There are always questions, so many questions that elude both common sense and the heart of the matter at hand. What was the girl doing before the cameras started filming? The CNN anchor Don Lemon asked this question on the air. Why didn’t she comply with white authority? Why didn’t she just behave, fall in line? This question came from Raven-Symoné, a co-host of “The View,” also on the air.
Time and again, in such situations, black people are asked, why don’t we mind our place? To be black in America is to exist with the presumption of guilt, burdened by an implacable demand to prove our innocence. We are asked impossible questions by people who completely ignore a reality where so many of the rules we are supposed to follow are expressly designed to subjugate and work against our best interests. We ignore the reality that we cannot just follow the rules and find our way to acceptance, equality or justice. Respectability politics are a delusion.

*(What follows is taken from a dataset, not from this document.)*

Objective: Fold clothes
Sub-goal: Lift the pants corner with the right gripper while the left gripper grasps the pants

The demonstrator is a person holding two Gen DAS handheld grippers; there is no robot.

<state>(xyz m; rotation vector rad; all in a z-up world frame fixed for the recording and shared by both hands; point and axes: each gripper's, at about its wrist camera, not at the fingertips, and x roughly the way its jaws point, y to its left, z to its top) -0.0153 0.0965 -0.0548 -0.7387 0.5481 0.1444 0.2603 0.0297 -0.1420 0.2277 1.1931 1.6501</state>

Far too little attention is being given to who the young girl is, or that, according to the lawyer representing her, she is in foster care. When that officer saw her, sitting quietly, defiantly, she was not allowed to be human. She was not allowed to have a complex story. She was held to a standard of absolute obedience. She was not given the opportunity to explain the why of her defiance because she was a black body that needed to be disciplined by any means necessary.
Michel Foucault — the philosopher who was deeply concerned about power and how power was enforced — wrote of the panopticon, inspired by the work of Jeremy Bentham, who designed a prison where prisoners could be watched without knowing when or if they were being watched. Discipline, in such a structure, would be enforced by prisoners never knowing when the watchful eye would be turned toward them. We can certainly see how the panopticon functions in any organization predicated on hierarchies of power and the preservation of that power.
Technology has made the world a panopticon. It has widened the range of who watches and who is watched. Each day, we learn of a new injustice against the black body and in many cases, we now have pictures, videos. We have incontrovertible evidence of flagrant brutalities though, sadly and predictably, this evidence is never enough. At some point, this evidence, these breathtaking, sickening images, will render us numb or they will break our hearts irreparably. There is no respite from the harsh reminder that our black bodies are not safe. The black bodies of those we love are not safe.
We are watchers and the watched, and we are burdened, never knowing when our best, or our most abject, moments will be preserved digitally and disseminated virally, exposing the vulnerabilities we aren’t allowed to keep to ourselves.
Given how pervasive surveillance has become, I would think the black body, black people would be safer. I would think that police officers or assorted racists would think twice before acting, inappropriately, against the black body. It is a horrifying, desperate reality where such people act with impunity, undeterred by the threat of surveillance. They know they might be seen and remain empowered in their racism, their sense of dominion. They realize the nauseating truth — there are some injustices, against certain groups of people, that can be witnessed without consequence.
Roxane Gay is the author of “An Untamed State” and “Bad Feminist” and a contributing opinion writer.